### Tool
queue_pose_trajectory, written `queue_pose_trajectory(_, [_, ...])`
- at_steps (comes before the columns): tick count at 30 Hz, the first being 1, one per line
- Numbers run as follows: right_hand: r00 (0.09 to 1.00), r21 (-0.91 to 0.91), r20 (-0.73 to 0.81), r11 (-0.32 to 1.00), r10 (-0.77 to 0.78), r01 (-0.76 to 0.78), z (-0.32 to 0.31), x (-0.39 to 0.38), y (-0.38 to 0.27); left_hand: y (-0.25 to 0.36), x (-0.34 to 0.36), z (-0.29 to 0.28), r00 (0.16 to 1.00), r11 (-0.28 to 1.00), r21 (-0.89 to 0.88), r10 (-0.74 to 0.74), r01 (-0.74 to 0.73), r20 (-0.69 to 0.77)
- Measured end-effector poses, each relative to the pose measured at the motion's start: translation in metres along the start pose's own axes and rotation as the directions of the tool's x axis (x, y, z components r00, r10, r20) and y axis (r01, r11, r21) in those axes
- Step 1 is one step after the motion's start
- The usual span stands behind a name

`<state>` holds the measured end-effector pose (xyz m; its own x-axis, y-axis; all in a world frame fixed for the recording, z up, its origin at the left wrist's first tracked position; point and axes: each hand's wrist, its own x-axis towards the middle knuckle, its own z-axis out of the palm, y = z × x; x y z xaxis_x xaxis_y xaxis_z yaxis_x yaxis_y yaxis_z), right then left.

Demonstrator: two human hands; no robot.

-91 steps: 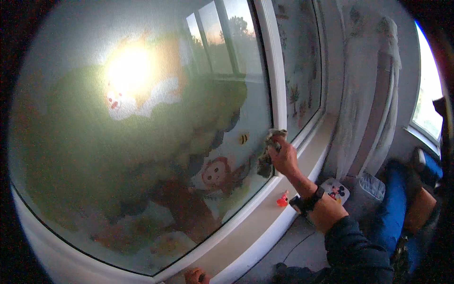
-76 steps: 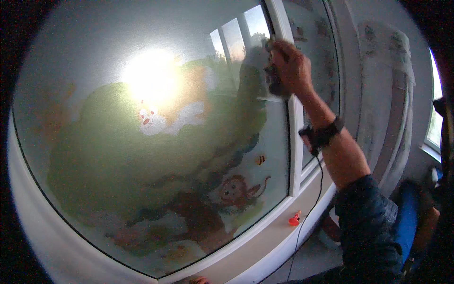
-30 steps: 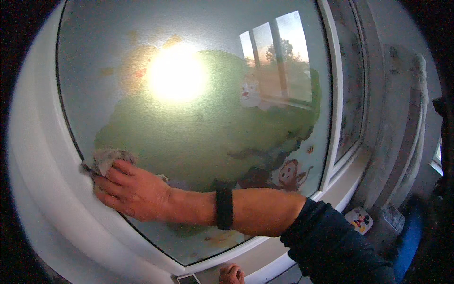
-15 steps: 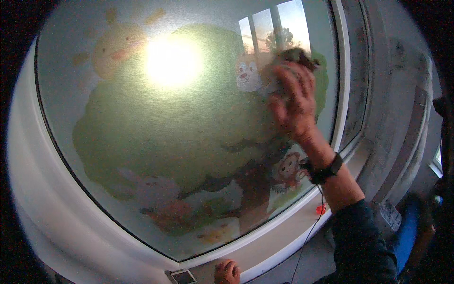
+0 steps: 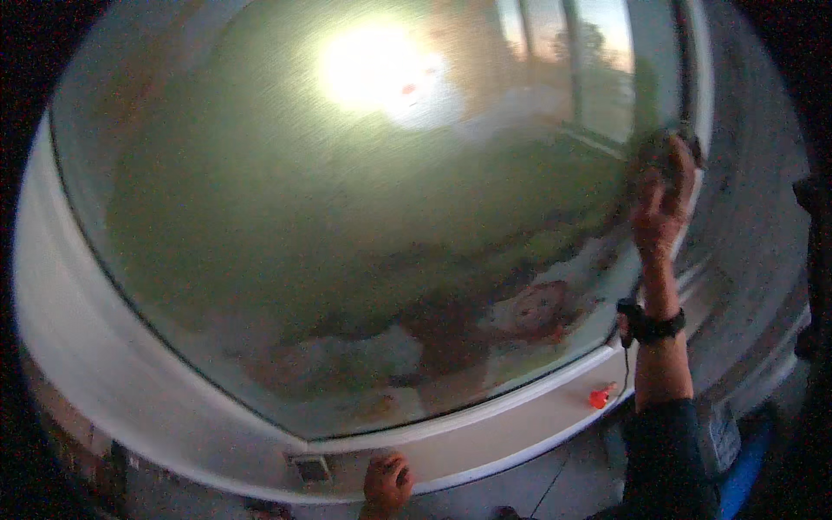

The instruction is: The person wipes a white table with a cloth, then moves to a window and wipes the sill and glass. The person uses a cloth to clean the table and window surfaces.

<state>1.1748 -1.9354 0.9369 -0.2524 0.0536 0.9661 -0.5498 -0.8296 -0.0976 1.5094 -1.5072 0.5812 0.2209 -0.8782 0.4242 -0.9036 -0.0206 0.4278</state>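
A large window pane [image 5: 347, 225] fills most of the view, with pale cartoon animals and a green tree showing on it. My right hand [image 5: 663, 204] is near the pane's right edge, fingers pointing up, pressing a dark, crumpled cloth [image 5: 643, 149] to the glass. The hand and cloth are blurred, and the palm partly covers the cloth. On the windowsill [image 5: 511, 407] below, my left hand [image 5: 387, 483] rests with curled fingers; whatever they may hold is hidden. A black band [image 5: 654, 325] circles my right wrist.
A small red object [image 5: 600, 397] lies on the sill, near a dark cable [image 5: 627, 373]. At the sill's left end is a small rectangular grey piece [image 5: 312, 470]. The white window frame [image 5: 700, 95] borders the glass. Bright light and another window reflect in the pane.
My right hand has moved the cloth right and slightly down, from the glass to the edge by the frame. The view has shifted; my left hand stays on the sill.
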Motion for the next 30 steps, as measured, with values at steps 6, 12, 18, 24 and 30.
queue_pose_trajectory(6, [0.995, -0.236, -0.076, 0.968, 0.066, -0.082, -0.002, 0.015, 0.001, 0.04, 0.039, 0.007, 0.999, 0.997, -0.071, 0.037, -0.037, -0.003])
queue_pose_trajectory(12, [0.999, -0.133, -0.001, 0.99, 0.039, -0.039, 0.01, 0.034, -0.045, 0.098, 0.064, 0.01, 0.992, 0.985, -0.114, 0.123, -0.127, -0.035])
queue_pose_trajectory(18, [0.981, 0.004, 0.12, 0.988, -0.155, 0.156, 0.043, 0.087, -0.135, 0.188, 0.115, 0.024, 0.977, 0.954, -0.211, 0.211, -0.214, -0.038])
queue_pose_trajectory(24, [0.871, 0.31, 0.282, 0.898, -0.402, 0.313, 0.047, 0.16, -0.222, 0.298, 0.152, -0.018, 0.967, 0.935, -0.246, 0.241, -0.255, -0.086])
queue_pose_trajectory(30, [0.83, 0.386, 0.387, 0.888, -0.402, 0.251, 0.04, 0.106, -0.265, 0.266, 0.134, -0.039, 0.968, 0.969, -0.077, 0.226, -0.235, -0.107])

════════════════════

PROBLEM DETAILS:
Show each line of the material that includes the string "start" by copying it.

TASK ANSWER:
- Measured end-effector poses, each relative to the pose measured at the motion's start: translation in metres along the start pose's own axes and rotation as the directions of the tool's x axis (x, y, z components r00, r10, r20) and y axis (r01, r11, r21) in those axes
- Step 1 is one step after the motion's start

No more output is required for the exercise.